Ritengo che proprio in questo ‘tramonto’ del freddo razionalismo laicista vada con ogni probabilità visto il più autentico contrassegno del mondo cosiddetto postmoderno. È un mondo che appare orientato a facilitare in modo impressionante la quotidianità e perciò assume la mera funzionalità a proprio idolo; è un mondo che, per realizzare i propri obiettivi, cerca sistematicamente di espellere dal proprio orizzonte ciò che gli appare come funzionalmente difettoso, smarrendo del tutto la percezione di categorie antropologiche fondamentali, come la fragilità, la vulnerabilità, la debolezza, il bisogno di cooperazione, la solidarietà. Lo spirito religioso, accettando invece queste categorie come antropologicamente costitutive, nelle diverse forme cui sopra si è fatto cenno, ha ormai di fatto vinto la sua battaglia contro l’illuminismo, affidando ai leader delle maggiori confessioni il compito di ricordare sistematicamente al genere umano che l’identità dell’uno trova sempre il suo fondamento e la sua conferma nell’identità dell’altro.

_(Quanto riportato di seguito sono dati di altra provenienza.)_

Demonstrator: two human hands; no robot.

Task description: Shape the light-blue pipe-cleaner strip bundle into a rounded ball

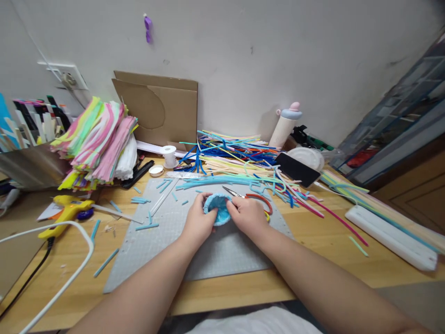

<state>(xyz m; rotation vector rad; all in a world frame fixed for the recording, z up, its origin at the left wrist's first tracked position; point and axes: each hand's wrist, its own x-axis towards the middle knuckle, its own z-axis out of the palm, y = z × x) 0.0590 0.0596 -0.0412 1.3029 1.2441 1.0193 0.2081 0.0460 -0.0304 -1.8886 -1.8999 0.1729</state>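
Note:
Between my two hands is a small round blue bowl-shaped piece [222, 202], its hollow side facing me. My left hand [200, 220] grips its left edge, with the thumb inside the hollow. On the right rim, the thumb and fingers of my right hand [249, 215] pinch the piece. Scissors [255, 196] with red handles lie just behind my right hand, blades pointing left. Under both hands lies a grey cutting mat [229, 260]. Short light-blue pipe-cleaner pieces [146, 227] are scattered over its left part.
A yellow glue gun [67, 211] with a white cable rests at left. Bundled pastel pipe cleaners [100, 139] stand behind it. Loose pipe cleaners [239, 160] pile up at the back, near a black phone [297, 170] and a bottle [285, 127]. A long white box [391, 237] lies right.

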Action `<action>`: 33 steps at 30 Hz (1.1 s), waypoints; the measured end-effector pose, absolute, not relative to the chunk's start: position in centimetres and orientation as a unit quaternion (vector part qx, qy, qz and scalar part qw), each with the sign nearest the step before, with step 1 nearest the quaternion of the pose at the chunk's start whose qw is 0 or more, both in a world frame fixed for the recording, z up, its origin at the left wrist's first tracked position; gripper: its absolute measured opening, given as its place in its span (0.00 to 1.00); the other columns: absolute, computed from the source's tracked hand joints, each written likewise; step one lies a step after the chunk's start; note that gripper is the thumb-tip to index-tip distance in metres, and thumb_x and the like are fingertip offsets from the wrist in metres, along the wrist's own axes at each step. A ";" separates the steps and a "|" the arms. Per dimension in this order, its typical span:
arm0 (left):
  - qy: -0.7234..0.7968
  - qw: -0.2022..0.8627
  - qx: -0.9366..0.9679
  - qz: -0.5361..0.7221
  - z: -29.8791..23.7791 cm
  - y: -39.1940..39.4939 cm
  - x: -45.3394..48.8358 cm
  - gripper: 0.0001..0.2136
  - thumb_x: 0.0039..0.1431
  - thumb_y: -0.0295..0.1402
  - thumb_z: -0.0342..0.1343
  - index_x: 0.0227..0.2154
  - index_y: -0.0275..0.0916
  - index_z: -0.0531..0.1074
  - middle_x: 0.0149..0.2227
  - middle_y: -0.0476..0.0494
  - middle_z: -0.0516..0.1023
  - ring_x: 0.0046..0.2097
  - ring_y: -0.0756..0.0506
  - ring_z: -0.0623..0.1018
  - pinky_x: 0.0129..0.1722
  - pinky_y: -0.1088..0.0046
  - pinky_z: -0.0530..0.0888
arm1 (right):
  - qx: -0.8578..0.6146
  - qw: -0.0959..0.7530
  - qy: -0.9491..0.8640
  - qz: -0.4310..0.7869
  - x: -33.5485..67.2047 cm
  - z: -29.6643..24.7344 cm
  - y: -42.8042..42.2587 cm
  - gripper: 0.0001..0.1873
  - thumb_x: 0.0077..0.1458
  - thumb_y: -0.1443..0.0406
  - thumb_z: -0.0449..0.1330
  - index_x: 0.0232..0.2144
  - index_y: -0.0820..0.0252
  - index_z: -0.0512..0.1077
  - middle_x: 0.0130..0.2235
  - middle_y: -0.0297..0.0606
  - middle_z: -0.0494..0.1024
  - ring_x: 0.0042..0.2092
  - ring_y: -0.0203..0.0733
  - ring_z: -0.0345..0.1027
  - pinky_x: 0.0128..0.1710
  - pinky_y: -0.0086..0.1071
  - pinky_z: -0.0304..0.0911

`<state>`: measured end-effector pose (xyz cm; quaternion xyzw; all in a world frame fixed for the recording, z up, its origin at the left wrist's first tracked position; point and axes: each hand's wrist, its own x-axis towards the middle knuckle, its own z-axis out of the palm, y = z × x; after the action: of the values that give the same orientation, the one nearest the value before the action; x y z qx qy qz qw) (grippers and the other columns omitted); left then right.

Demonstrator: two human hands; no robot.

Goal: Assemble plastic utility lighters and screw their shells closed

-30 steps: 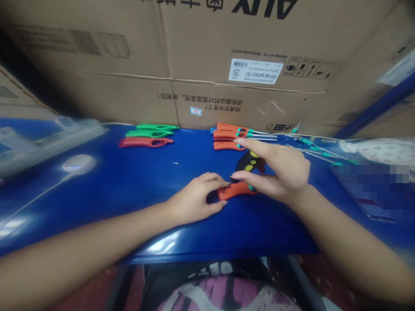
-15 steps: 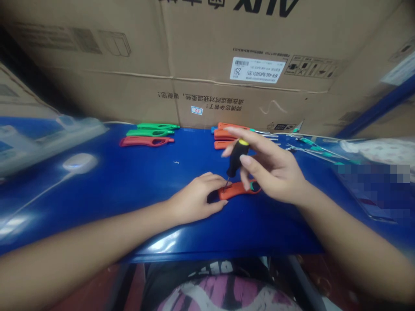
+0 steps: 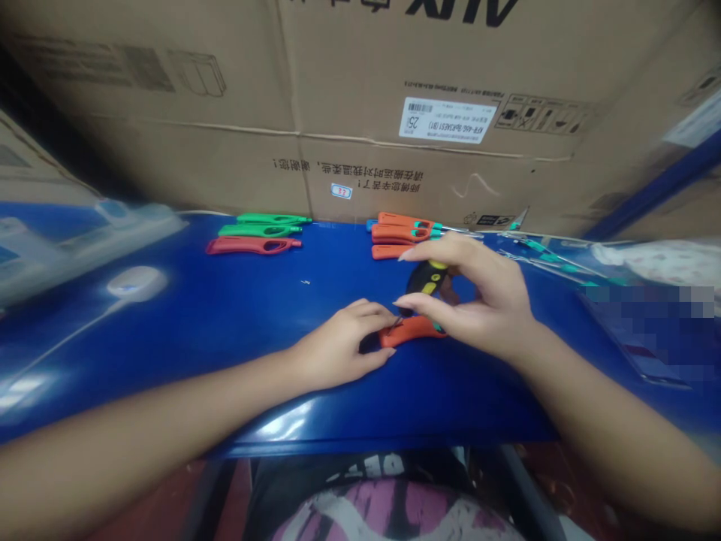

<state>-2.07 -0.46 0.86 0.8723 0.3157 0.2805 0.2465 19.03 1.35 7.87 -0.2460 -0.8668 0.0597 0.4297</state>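
My left hand [image 3: 343, 342] lies on the blue table, its thumb and fingers closed about the left end of an orange lighter handle [image 3: 417, 330]. A black and yellow screwdriver [image 3: 425, 287] is gripped by my right hand [image 3: 487, 289], thumb on the near side and fingers over the top. It leans to the right, its thin shaft meeting the handle's left part beside my left fingertips. The right end of the handle, with a bit of teal, is partly covered by my right hand.
Green lighter handles [image 3: 260, 231] and a red one [image 3: 253, 246] lie at the back left. Several orange lighters [image 3: 394, 234] with metal rods lie behind my right hand. Teal-and-metal rods [image 3: 555, 259] are further right. A cardboard box [image 3: 225, 158] walls off the back; a white round device [image 3: 137, 282] sits left.
The screwdriver has gone from nearly upright to tilted rightward, and my right hand has turned and lowered around it. My left hand and the orange handle have stayed put.
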 end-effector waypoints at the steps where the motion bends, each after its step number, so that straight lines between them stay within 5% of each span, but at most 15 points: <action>1: 0.316 0.246 0.872 0.281 0.9 -0.5 -2.1 0.14 0.59 0.29 0.60 0.48 0.37 0.75 0.49 0.39 0.78 0.53 0.40 0.75 0.56 0.60 0.72 | -0.245 0.438 -0.864 0.025 19.0 7.9 1.3 0.17 0.57 0.59 0.66 0.49 0.52 0.74 0.45 0.40 0.79 0.40 0.44 0.75 0.39 0.36 0.74; 6: 0.320 0.240 0.874 0.275 0.9 -0.5 -2.1 0.13 0.60 0.29 0.61 0.48 0.36 0.76 0.46 0.40 0.78 0.49 0.42 0.75 0.52 0.63 0.74 | -0.239 0.412 -0.868 0.144 18.8 8.2 1.0 0.19 0.68 0.65 0.51 0.59 0.53 0.68 0.48 0.41 0.78 0.35 0.38 0.74 0.34 0.34 0.74; 11: 0.309 0.240 0.876 0.282 0.7 -0.5 -2.1 0.16 0.61 0.29 0.60 0.51 0.32 0.74 0.49 0.37 0.77 0.52 0.42 0.75 0.55 0.63 0.72 | -0.222 0.475 -0.851 0.013 18.9 8.1 1.4 0.13 0.59 0.62 0.65 0.47 0.55 0.77 0.37 0.39 0.78 0.35 0.40 0.72 0.36 0.35 0.72; 16: 0.314 0.255 0.874 0.268 0.8 -0.4 -2.1 0.16 0.61 0.30 0.61 0.51 0.34 0.75 0.50 0.39 0.77 0.53 0.42 0.74 0.56 0.62 0.72 | -0.274 0.412 -0.860 0.127 18.8 8.2 1.6 0.20 0.69 0.65 0.49 0.60 0.53 0.68 0.50 0.43 0.76 0.38 0.39 0.73 0.36 0.35 0.72; 19: 0.316 0.254 0.875 0.267 0.8 -0.4 -2.2 0.16 0.61 0.30 0.61 0.52 0.33 0.74 0.50 0.39 0.77 0.53 0.41 0.74 0.56 0.61 0.72 | -0.263 0.430 -0.849 0.158 19.0 8.3 1.9 0.17 0.65 0.62 0.57 0.55 0.54 0.72 0.44 0.40 0.77 0.33 0.37 0.71 0.31 0.32 0.70; 22: 0.314 0.252 0.874 0.271 0.6 -0.4 -2.2 0.16 0.61 0.31 0.60 0.52 0.33 0.74 0.50 0.38 0.77 0.53 0.41 0.74 0.56 0.61 0.72 | -0.240 0.466 -0.850 0.051 19.2 8.1 2.2 0.14 0.58 0.61 0.65 0.47 0.55 0.77 0.39 0.39 0.77 0.34 0.39 0.70 0.34 0.34 0.70; 27: 0.310 0.255 0.875 0.269 0.7 -0.4 -2.1 0.16 0.62 0.30 0.60 0.52 0.35 0.74 0.50 0.39 0.77 0.53 0.42 0.74 0.56 0.61 0.72 | -0.250 0.397 -0.880 0.079 19.0 8.0 1.8 0.24 0.68 0.65 0.50 0.64 0.53 0.62 0.56 0.44 0.74 0.51 0.46 0.71 0.46 0.40 0.72; 33: 0.316 0.243 0.877 0.268 0.9 -0.4 -2.1 0.13 0.61 0.30 0.60 0.48 0.35 0.75 0.48 0.39 0.78 0.50 0.41 0.75 0.54 0.59 0.73 | -0.263 0.436 -0.859 0.047 18.6 7.9 1.2 0.17 0.57 0.61 0.66 0.49 0.53 0.74 0.46 0.40 0.78 0.39 0.43 0.74 0.34 0.34 0.73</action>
<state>-2.14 -0.37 0.91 0.8771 0.3164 0.2677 0.2429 18.60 1.16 7.87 -0.2633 -0.8590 0.0474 0.4365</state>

Si consideri la Fratelli tutti di papa Francesco: è indubbio che si tratti di una Enciclica ’sociale’, sia perché la stessa Enciclica in tal modo si autodefinisce, sia perché i continui riferimenti che essa contiene ai nodi del sociale contemporaneo ci aiutano a capire che non è possibile vivere nel mondo di oggi, senza tenere presenti i complicati e a volte ambigui intrecci di interessi che lo caratterizzano. Nello stesso tempo però in Fratelli tutti si ribadisce continuamente come ogni azione ’sociale’ abbia una dimensione interpersonale e che la categoria della socialità si attiva solo partendo dal basso, cioè dalle persone e dal calore che da esse promana, e non dall’alto, cioè dalle istituzioni e dalla loro costitutiva ‘freddezza’.

La situazione attuale è quindi caratterizzata da una significativa ambiguità, che non dobbiamo illuderci di poter sciogliere agevolmente. Operando nel contesto politico, i cattolici vogliono in primo luogo giustizia. Giustizia in ogni contesto, giustizia per tutti. Il che comporta il no a ogni discriminazione che alteri l’ordine del presente e che fin troppo spesso ha deformato il passato in modo indegno. Ma nel contempo essi percepiscono che l’appello alla giustizia ha bisogno continuamente di alimentarsi a una fonte che essi sentono specificamente come loro propria e che hanno avuto il mandato di custodire. Senza la preghiera questa fonte non può che inaridirsi; ma a sua volta la preghiera veicola una dura legge, che pochi arrivano a percepire correttamente: quella di una fedeltà libera, appassionata e senza condizioni a Dio, che è Padre di tutti, ma parla sempre, individualmente, al cuore di ciascuno. Non è possibile, a mio avviso, sciogliere questo paradosso. Ma quando papa Francesco, concludendo le sue allocuzioni, brevi o lunghe, pastorali o magisteriali, esorta i suoi ascoltatori a pregare per lui, penso che proprio a questo egli pensi: impegniamoci nel sociale, non nell’illusione che bastino le nostre forze a sorreggerci, ma nella convinzione che lo Spirito soffia dove vuole e che ci compenetra al di là di ogni nostra possibile strategia.